Sepanjang implementasinya, program pendanaan kebudayaan ini menunjukkan peningkatan signifikan. Pada 2025 tercatat 2.117 penerima manfaat dengan total pendanaan Rp141,7 miliar, meningkat lebih dari 500 persen dibandingkan tahun sebelumnya. Secara kumulatif hingga 31 Maret 2026, program ini telah menjangkau 3.036 penerima dengan total penyaluran mencapai Rp594 miliar.
Pada 2026, penguatan program difokuskan pada empat aspek utama, yakni pertumbuhan Dana Abadi Kebudayaan yang kini mencapai Rp6 triliun, peningkatan layanan berbasis teknologi, perluasan cakupan program menjadi empat skema utama dengan 12 kategori kegiatan, serta pelibatan Balai Pelestarian Kebudayaan sebagai mitra strategis di daerah.

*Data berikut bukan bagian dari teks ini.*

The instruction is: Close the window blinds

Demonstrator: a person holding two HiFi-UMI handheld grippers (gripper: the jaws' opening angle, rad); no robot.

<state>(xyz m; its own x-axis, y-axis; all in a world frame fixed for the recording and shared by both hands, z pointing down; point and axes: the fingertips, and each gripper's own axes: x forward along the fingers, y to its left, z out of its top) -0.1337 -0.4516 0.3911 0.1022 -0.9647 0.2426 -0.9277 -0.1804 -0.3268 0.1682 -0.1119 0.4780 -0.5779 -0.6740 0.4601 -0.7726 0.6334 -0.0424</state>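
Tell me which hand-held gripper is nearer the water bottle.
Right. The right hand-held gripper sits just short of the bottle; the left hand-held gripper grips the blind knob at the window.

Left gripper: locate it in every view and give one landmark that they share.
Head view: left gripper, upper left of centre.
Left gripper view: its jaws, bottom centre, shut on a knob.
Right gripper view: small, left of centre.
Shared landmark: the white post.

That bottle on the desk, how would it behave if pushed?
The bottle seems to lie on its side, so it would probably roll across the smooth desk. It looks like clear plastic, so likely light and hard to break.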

Empat skema utama tersebut meliputi fasilitasi bidang kebudayaan, produksi kegiatan budaya, produksi media, serta program strategis lainnya yang dirancang untuk memperluas akses bagi komunitas dan pelaku kreatif.
Menutup pernyataannya, Fadli Zon mengajak seluruh elemen ekosistem kebudayaan untuk memanfaatkan momentum Dana IndonesiaRaya 2026 sebagai motor penggerak pemajuan kebudayaan nasional.
“Program ini diharapkan menjadi penggerak utama kebudayaan Indonesia yang inklusif, berkelanjutan, dan berdaya saing global,” ujarnya. Transformasi ini diharapkan mampu memperkuat peran kebudayaan sebagai fondasi pembangunan nasional sekaligus meningkatkan daya saing Indonesia di tingkat global.